## [EXERCISE GOAL]
From the entries below, return only the lines starting at the one that contains "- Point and" and ending at the one that contains "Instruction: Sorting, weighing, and", exactly as they stand.

··· TASK DATA ···

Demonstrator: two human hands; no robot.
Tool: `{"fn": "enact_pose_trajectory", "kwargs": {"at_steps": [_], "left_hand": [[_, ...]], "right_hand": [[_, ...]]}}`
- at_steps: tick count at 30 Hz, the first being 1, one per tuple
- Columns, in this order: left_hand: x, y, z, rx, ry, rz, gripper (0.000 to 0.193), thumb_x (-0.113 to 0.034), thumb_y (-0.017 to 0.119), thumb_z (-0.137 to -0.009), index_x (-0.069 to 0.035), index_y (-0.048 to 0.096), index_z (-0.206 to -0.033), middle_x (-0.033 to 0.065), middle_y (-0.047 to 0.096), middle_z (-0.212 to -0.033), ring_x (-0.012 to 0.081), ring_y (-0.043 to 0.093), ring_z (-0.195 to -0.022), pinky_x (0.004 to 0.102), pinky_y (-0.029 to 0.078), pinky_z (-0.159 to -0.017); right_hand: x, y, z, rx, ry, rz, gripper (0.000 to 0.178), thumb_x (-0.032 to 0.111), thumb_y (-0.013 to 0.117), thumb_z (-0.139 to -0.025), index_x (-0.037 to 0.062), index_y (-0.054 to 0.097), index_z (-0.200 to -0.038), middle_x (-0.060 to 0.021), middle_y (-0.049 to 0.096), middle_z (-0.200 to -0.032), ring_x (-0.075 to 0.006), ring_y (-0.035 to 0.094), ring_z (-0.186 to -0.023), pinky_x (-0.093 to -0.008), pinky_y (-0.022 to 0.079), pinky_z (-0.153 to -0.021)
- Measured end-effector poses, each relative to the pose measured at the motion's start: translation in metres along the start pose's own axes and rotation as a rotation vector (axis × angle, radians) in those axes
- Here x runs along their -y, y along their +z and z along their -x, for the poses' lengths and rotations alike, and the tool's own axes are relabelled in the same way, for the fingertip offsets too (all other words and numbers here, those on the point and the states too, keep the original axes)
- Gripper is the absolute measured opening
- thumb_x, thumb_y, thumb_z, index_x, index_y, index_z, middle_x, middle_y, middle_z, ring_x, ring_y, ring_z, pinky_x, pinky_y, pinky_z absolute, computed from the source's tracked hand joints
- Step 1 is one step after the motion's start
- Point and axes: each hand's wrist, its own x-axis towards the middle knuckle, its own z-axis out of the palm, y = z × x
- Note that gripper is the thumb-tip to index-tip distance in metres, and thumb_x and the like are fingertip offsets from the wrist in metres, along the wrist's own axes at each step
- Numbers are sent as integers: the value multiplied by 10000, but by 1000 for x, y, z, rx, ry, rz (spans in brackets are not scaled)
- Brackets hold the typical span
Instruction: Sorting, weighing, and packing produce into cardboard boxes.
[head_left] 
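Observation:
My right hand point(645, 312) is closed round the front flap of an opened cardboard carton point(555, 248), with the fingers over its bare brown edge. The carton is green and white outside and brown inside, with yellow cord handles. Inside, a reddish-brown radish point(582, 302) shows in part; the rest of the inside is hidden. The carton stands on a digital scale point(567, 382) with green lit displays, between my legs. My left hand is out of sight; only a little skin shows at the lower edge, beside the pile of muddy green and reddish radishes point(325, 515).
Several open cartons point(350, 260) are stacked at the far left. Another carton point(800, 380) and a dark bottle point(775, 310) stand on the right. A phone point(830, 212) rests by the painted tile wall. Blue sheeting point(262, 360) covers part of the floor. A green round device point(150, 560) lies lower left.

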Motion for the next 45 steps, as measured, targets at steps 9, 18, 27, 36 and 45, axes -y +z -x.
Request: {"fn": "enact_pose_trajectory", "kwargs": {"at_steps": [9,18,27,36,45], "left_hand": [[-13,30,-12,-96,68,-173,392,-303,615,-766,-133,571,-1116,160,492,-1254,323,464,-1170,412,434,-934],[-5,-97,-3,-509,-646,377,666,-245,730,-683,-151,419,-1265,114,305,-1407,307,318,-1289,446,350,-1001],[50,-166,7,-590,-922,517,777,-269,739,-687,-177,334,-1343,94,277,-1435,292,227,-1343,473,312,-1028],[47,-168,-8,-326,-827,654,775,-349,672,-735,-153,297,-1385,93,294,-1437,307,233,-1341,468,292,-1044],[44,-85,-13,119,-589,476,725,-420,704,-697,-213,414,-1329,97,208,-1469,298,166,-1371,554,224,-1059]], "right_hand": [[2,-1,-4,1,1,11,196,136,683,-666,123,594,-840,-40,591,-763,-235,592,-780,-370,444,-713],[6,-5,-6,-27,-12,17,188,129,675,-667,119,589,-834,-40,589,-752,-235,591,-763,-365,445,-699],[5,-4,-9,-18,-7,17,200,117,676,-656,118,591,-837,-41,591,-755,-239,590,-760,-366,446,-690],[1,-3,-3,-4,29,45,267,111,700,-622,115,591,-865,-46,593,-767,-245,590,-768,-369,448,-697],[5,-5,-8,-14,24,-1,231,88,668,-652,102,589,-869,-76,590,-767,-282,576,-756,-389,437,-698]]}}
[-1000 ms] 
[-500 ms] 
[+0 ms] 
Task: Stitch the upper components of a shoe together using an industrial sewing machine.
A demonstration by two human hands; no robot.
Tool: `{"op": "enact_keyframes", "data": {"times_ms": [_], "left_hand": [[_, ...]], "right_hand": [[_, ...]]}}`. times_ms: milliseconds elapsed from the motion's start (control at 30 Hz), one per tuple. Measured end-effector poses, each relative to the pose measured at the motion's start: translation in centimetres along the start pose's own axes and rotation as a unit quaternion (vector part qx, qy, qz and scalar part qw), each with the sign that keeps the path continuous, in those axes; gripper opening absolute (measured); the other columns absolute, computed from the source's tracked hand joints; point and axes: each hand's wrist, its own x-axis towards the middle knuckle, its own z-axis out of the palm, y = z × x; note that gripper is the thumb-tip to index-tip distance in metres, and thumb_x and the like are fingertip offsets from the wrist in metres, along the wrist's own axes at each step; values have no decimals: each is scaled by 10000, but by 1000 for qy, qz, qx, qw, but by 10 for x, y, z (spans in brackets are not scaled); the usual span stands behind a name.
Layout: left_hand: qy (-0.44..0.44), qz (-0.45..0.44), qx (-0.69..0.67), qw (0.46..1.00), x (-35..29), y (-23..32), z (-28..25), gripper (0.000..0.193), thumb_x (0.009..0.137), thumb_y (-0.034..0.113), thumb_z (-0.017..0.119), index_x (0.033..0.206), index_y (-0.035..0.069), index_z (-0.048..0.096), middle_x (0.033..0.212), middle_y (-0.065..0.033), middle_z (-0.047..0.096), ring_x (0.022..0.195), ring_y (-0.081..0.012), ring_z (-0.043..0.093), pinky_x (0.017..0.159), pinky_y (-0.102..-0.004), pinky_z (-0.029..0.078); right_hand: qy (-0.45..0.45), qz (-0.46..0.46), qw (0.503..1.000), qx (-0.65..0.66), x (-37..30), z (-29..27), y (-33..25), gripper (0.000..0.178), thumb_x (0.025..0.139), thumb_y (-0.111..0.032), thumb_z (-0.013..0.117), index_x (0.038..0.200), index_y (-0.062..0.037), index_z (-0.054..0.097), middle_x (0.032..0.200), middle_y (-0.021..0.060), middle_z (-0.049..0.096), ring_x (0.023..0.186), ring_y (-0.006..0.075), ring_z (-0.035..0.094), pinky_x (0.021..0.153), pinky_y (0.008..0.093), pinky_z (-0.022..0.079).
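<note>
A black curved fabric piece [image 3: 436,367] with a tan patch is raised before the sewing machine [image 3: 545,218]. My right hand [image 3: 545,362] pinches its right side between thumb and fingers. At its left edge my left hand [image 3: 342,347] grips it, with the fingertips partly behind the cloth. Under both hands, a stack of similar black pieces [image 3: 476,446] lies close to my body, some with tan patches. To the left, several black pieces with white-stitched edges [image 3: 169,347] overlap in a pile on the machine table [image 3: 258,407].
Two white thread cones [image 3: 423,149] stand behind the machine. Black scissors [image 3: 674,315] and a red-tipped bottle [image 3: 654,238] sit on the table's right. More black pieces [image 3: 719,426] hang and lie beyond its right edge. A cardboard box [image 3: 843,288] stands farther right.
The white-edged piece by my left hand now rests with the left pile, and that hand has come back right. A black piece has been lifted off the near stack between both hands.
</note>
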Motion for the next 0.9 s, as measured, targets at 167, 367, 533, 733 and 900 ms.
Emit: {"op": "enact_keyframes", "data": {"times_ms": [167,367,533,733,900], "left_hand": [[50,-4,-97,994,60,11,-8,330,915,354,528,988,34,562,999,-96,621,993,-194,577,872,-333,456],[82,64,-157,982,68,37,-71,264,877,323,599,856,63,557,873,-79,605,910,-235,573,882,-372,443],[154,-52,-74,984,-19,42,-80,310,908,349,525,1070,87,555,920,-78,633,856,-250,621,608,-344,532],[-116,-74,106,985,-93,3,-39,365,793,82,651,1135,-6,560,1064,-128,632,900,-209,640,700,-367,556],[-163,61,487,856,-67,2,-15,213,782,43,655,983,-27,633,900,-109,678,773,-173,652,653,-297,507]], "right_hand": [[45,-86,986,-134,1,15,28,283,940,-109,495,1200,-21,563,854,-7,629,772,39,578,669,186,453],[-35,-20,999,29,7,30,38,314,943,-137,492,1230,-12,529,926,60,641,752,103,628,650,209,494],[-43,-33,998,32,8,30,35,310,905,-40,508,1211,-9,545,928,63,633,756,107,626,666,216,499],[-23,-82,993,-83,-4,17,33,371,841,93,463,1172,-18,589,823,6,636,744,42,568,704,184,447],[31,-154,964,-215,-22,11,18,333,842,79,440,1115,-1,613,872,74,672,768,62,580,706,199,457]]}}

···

## [RESPONSE AREA]
- Point and axes: each hand's wrist, its own x-axis towards the middle knuckle, its own z-axis out of the palm, y = z × x
- Note that gripper is the thumb-tip to index-tip distance in metres, and thumb_x and the like are fingertip offsets from the wrist in metres, along the wrist's own axes at each step
- Numbers are sent as integers: the value multiplied by 10000, but by 1000 for x, y, z, rx, ry, rz (spans in brackets are not scaled)
- Brackets hold the typical span
Instruction: Sorting, weighing, and packing produce into cardboard boxes.

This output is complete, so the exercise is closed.